**Task to carry out**
The output should hold exactly, and only, the lines from the line bearing "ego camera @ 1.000" through the last line of the listing below, and no pictures.
Provided material Start Marker
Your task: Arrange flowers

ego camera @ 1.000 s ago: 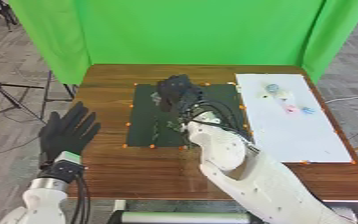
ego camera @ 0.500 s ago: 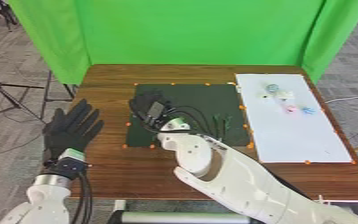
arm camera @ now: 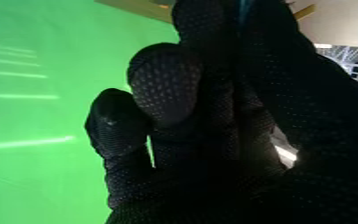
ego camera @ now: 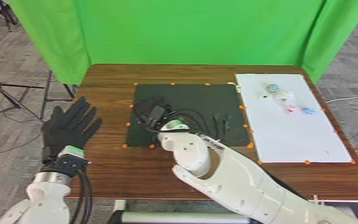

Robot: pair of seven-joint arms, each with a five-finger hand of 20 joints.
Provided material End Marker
**Exercise output**
ego camera @ 1.000 s ago: 
ego camera @ 0.500 s ago: 
arm camera @ now: 
ego camera @ now: 

Robot: pair of seven-joint arms, each with a five-finger hand of 20 joints.

No further response is required.